Task objective.
Copy out every line of the material below, character for character, apart from the pictures.

━━━

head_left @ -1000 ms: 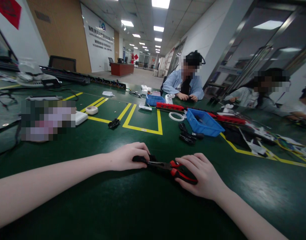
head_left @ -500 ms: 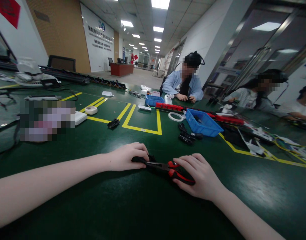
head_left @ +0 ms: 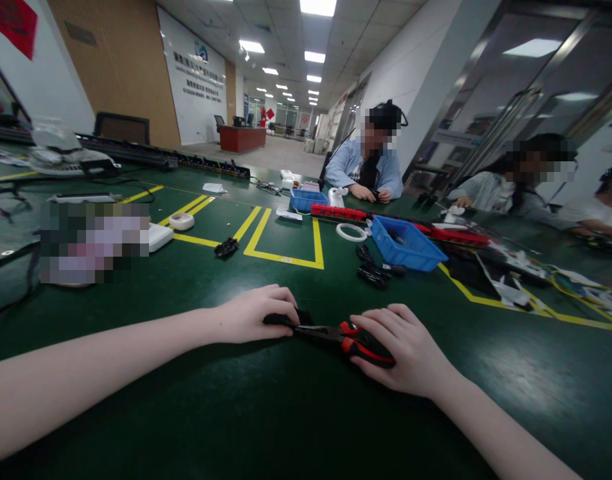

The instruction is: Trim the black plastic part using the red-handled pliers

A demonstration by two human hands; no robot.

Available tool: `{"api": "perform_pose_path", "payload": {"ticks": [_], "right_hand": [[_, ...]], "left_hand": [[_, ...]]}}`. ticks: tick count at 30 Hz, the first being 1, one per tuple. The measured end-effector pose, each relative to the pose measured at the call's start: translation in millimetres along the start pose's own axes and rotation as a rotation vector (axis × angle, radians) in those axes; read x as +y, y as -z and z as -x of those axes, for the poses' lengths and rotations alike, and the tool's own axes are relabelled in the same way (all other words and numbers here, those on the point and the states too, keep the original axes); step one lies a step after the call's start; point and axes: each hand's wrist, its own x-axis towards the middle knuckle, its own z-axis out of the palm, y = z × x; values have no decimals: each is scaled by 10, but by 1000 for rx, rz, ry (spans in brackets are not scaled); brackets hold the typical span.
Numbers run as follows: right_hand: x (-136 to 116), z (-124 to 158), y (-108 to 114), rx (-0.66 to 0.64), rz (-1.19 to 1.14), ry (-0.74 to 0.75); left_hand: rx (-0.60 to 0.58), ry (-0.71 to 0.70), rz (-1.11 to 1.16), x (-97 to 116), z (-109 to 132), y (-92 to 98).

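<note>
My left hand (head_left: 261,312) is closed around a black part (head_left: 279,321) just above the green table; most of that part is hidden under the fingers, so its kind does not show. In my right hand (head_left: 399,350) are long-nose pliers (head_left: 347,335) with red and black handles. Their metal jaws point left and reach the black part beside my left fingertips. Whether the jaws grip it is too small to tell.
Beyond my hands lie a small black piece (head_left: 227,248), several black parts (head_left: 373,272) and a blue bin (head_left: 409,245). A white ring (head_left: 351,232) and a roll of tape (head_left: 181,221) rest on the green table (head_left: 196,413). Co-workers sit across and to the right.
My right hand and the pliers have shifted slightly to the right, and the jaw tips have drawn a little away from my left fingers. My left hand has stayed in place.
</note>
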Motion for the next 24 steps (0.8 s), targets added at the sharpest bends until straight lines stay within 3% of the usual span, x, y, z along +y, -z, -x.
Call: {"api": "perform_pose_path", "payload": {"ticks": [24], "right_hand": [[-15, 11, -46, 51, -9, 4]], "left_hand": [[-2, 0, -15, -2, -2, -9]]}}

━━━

Task output.
head_left @ -1000 ms: 
head_left @ -500 ms: 
head_left @ +0 ms: 

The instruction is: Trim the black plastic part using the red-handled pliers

A demonstration by two human hands; no robot.

Available tool: `{"api": "perform_pose_path", "payload": {"ticks": [_], "right_hand": [[_, ...]], "left_hand": [[_, ...]]}}`. ticks: tick count at 30 Hz, the first being 1, one per tuple. The measured end-effector pose, each relative to the pose measured at the call's start: translation in millimetres along the start pose's own axes and rotation as a rotation vector (axis × angle, radians) in those axes; read x as +y, y as -z and z as -x of those axes, for the poses' lengths and rotations alike, and the tool's own axes are relabelled in the same way (all other words and numbers here, those on the point and the states too, keep the original axes); step one lies a step after the call's start; point and axes: each hand's wrist, its own x-axis towards the middle knuckle, its own z-axis out of the palm, y = z × x; values have no decimals: each is scaled by 10, but by 1000 for rx, rz, ry (spans in brackets are not scaled); brackets hold the typical span.
Numbers run as follows: right_hand: x (-136 to 116), z (-124 to 158), y (-108 to 114), rx (-0.66 to 0.64), rz (-1.19 to 1.14), ry (-0.74 to 0.75); left_hand: rx (-0.60 to 0.58), ry (-0.71 to 0.70), rz (-1.11 to 1.16), x (-97 to 116), z (-109 to 132), y (-92 to 98).

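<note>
My left hand (head_left: 261,312) is closed around a black part (head_left: 279,321) just above the green table; most of that part is hidden under the fingers, so its kind does not show. In my right hand (head_left: 399,350) are long-nose pliers (head_left: 347,335) with red and black handles. Their metal jaws point left and reach the black part beside my left fingertips. Whether the jaws grip it is too small to tell.
Beyond my hands lie a small black piece (head_left: 227,248), several black parts (head_left: 373,272) and a blue bin (head_left: 409,245). A white ring (head_left: 351,232) and a roll of tape (head_left: 181,221) rest on the green table (head_left: 196,413). Co-workers sit across and to the right.
My right hand and the pliers have shifted slightly to the right, and the jaw tips have drawn a little away from my left fingers. My left hand has stayed in place.
</note>
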Motion for the next 24 steps (0.8 s), targets added at the sharpest bends until straight lines stay within 3% of the usual span, x, y, z along +y, -z, -x.
Call: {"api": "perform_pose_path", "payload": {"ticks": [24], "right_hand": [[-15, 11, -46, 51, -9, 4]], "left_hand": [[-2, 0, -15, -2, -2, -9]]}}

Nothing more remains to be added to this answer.